Methodology: The present study was a cross-sectional study which was carried out in the tertiary care hospital of Central India from March 2020 to August 2021 on 11,201 patients.
Results: Among the 11,201 study subjects, 6755 (60.31%) were males and 4446 (39.69%) were females. The majority of the study subjects, 2428 (21.68%), were between the age group of 51–60 years. Cough was the major presenting complaint found in 5243 (46.81%) study subjects. Hypertension was the main morbid condition in 2249 (20.08%) study subjects. Among the 11,201 admitted patients, 8763 (78.23%) were discharged, and in 2438 (21.77%) study subjects, the outcome was death.
Conclusions: Since morbid conditions such as diabetes and hypertension were more prevalent and it affects more in COVID-19 disease mortality.
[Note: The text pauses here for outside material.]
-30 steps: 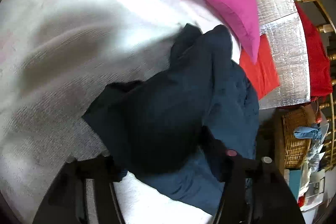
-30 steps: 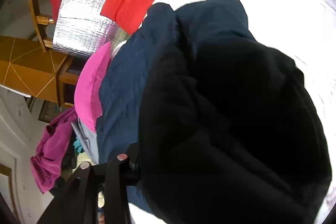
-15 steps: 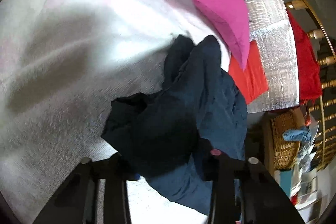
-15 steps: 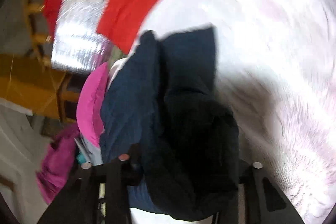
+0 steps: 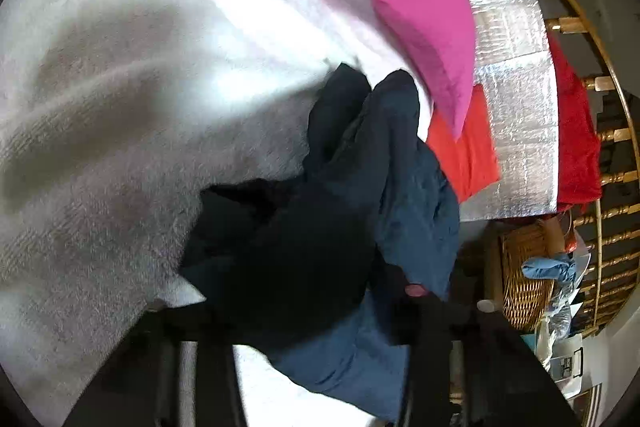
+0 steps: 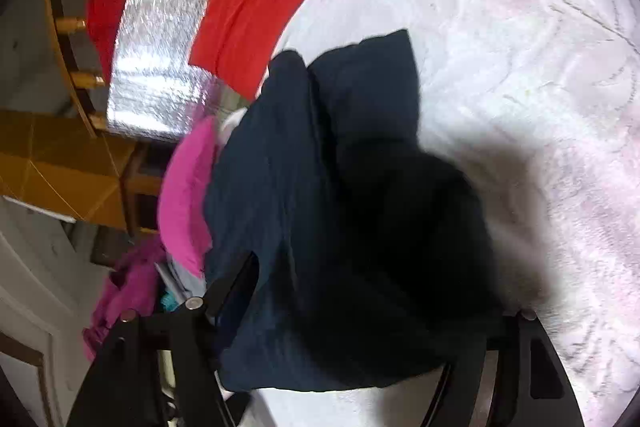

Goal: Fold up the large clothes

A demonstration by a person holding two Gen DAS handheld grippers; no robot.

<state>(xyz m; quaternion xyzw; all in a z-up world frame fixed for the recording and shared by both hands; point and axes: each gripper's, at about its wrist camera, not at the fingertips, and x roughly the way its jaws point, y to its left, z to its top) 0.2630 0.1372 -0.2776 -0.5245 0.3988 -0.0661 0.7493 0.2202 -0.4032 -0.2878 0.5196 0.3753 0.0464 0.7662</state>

Keywords: Comorbidity, COVID-19, mortality, outbreak, pandemic, quarantine, zoonotic diseases
|How to cite this article:|
Dhoble MA, Dhurve PP, Murari H, Patle RA. Clinical profile of COVID-19 patients and association between morbidities and mortality due to COVID-19 at a tertiary care center. MRIMS J Health Sci 2023;11:185-9
|How to cite this URL:|
Dhoble MA, Dhurve PP, Murari H, Patle RA. Clinical profile of COVID-19 patients and association between morbidities and mortality due to COVID-19 at a tertiary care center. MRIMS J Health Sci [serial online] 2023 [cited 2023 Oct 2];11:185-9. Available from: http://www.mrimsjournal.com/text.asp?2023/11/3/185/380486
| Introduction|| |
Globally, as on August 11, 2022, there were 585,086,861 confirmed cases of COVID-19 and 6,422,914 deaths reported to WHO. In India, from January 3, 2020, to August 11, 2022, there were 44,206,996 confirmed cases of COVID-19 with 526,879 deaths, reported to WHO.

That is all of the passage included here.